--- START ---

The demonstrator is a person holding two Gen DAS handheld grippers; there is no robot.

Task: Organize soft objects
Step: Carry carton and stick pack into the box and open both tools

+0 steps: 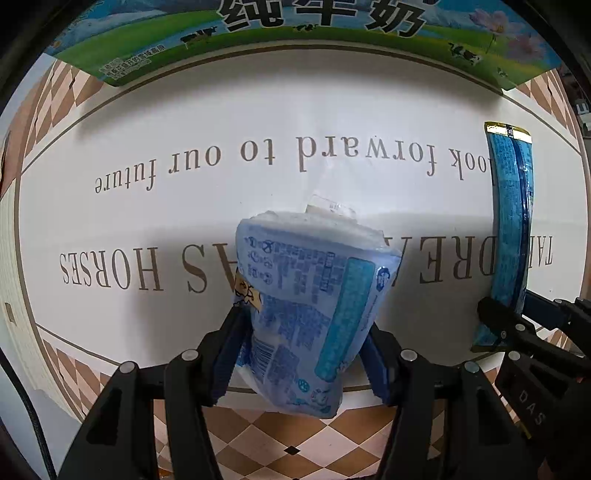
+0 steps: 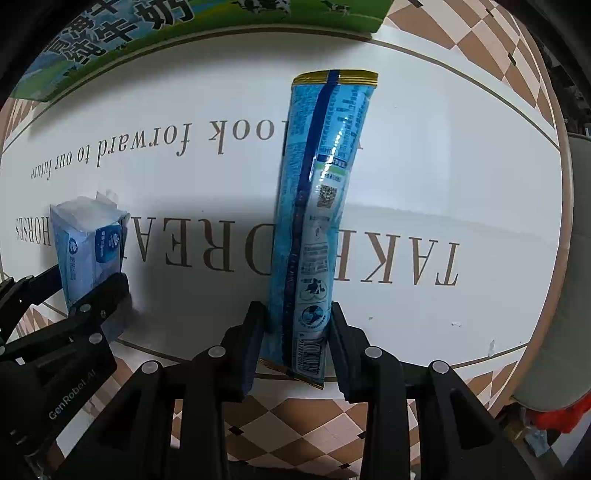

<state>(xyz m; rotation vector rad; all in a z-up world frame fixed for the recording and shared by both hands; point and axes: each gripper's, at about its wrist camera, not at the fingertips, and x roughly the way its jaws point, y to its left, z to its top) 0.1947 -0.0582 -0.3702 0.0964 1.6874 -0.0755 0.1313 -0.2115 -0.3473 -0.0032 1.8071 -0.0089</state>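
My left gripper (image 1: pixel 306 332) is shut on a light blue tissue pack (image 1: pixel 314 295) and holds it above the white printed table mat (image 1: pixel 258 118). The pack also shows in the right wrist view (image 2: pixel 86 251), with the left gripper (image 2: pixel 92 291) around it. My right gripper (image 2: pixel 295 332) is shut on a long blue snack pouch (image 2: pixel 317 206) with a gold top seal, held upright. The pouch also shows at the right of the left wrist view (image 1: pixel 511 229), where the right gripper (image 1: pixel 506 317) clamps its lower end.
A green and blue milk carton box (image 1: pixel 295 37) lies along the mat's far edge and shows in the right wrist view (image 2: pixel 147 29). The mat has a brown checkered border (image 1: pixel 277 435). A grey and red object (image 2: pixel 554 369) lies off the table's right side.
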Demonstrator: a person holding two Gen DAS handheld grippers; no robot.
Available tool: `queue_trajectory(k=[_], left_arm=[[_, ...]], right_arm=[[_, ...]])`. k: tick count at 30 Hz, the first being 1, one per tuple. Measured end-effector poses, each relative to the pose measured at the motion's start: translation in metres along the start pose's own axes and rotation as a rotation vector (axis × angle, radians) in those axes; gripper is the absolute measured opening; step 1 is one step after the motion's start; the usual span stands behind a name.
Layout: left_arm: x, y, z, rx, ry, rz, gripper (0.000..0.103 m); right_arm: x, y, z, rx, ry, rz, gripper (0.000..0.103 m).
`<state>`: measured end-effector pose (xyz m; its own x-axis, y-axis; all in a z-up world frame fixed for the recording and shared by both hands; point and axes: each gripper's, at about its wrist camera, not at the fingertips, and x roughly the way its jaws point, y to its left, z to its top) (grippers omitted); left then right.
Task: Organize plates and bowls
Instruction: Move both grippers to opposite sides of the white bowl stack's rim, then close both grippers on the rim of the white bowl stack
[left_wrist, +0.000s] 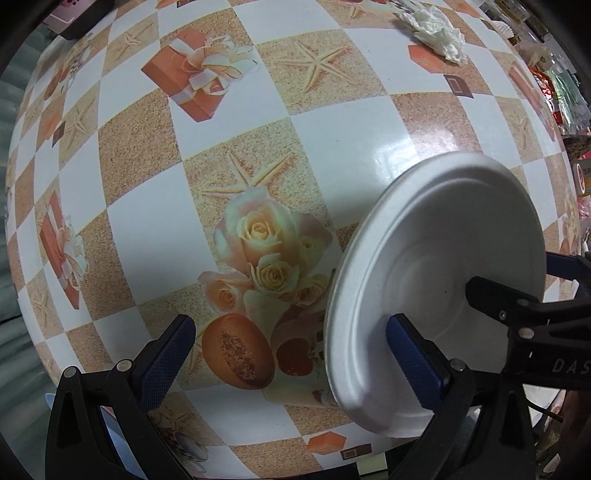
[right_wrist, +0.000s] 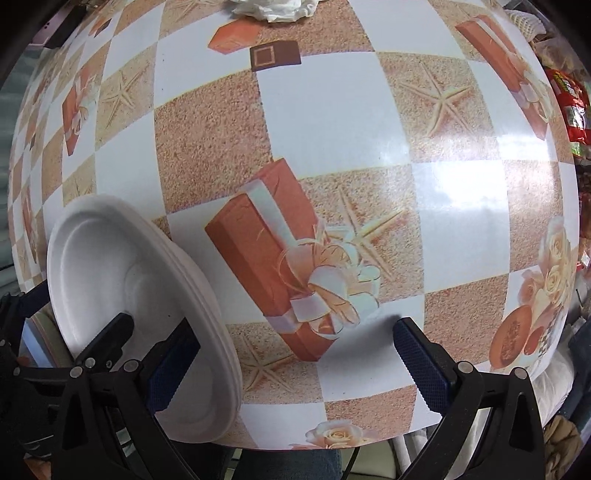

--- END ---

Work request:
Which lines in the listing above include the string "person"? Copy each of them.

Answer to this exercise:
The demonstrator is a person holding two Gen DAS handheld grippers; there is no robot.
Demonstrator: a person holding two Gen DAS handheld grippers; no robot.

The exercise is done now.